WHAT IS REQUIRED: Once the images are set aside, print the remaining lines below exactly.

Content starts

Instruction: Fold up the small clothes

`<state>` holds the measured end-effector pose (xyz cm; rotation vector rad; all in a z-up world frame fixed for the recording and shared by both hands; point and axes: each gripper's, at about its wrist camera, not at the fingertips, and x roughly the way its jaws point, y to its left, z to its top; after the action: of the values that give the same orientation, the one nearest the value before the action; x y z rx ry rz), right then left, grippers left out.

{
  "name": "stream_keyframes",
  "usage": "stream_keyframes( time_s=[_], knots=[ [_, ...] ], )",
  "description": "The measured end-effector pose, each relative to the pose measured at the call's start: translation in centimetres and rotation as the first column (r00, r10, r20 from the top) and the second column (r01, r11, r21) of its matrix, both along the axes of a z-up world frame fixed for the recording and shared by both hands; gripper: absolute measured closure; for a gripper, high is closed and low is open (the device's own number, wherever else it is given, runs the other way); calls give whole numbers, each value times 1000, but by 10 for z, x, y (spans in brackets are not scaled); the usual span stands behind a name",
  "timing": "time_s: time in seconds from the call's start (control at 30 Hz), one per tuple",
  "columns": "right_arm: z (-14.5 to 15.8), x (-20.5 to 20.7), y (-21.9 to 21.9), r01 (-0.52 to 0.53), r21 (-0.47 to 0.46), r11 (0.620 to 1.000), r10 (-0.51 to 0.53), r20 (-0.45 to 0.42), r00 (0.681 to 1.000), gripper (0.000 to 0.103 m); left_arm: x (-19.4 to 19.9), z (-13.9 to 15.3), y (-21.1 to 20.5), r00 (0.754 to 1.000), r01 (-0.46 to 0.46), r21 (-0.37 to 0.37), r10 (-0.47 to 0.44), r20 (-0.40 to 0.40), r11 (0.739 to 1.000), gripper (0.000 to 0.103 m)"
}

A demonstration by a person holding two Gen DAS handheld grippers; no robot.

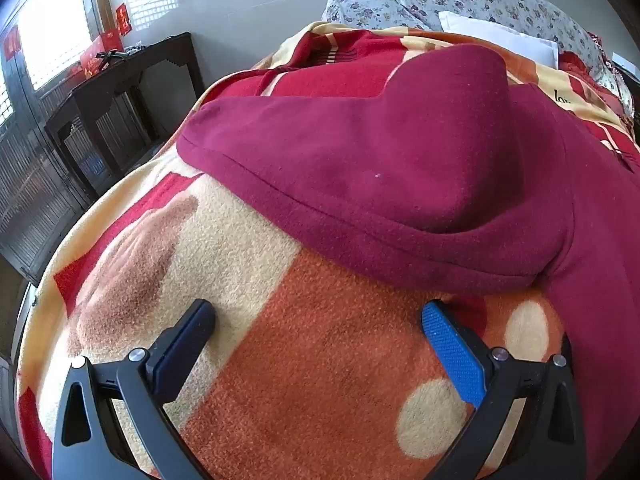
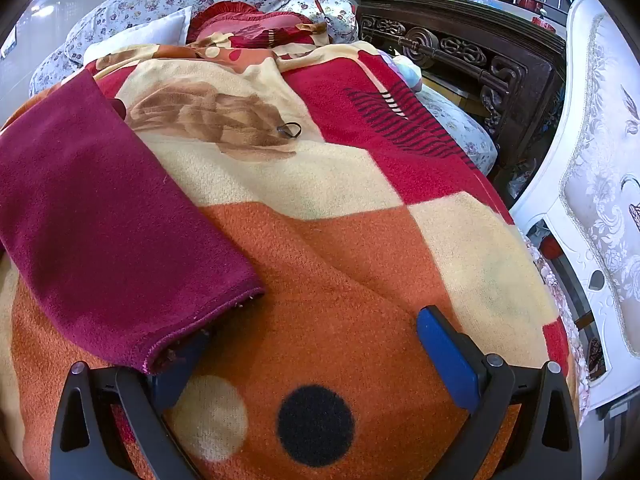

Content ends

OUTPUT OF THE TASK:
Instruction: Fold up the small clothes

`<state>` holds the measured end-effector pose (xyz cm; rotation vector rad; all in a z-up world frame fixed for the recording and shared by both hands; point and axes: each gripper's, at about its wrist camera, not at the fingertips, and x roughly the way its jaws point, y to its left, z to its top; after the action: of the values that give the same orientation, the one nearest the value before the action; x y z rx ry rz), right then left, grippers left out.

{
  "name": "stream_keyframes",
  "usage": "stream_keyframes( time_s=[_], knots=[ [_, ...] ], )",
  "description": "The measured end-effector pose, each relative to the pose measured at the call's start: translation in centimetres and rotation as the first column (r00, r10, r20 from the top) and the second column (r01, r11, r21) of its matrix, both along the axes of a z-up world frame fixed for the recording and shared by both hands; gripper: absolute measured closure; for a gripper, high is closed and low is open (the device's own number, wherever else it is given, runs the other way); calls give whole numbers, each value times 1000, but by 10 for z, x, y (spans in brackets are not scaled); the usual span stands behind a name",
  "timing": "time_s: time in seconds from the call's start (control at 30 Hz), one per tuple",
  "columns": "right_arm: z (-14.5 to 15.8), x (-20.5 to 20.7), y (-21.9 to 21.9), r01 (-0.52 to 0.53), r21 (-0.47 to 0.46), r11 (0.620 to 1.000), r10 (-0.51 to 0.53), r20 (-0.45 to 0.42), r00 (0.681 to 1.000), gripper (0.000 to 0.103 m); left_arm: x (-19.4 to 19.9), z (-13.9 to 15.3), y (-21.1 to 20.5), r00 (0.754 to 1.000), r01 (-0.46 to 0.46), r21 (-0.37 to 0.37), r10 (-0.47 to 0.44), r20 (-0.40 to 0.40), r11 (0.739 to 1.000), gripper (0.000 to 0.103 m)"
}

A demonstration by a person holding two Gen DAS handheld grippers; no robot.

That's the full output for the exercise.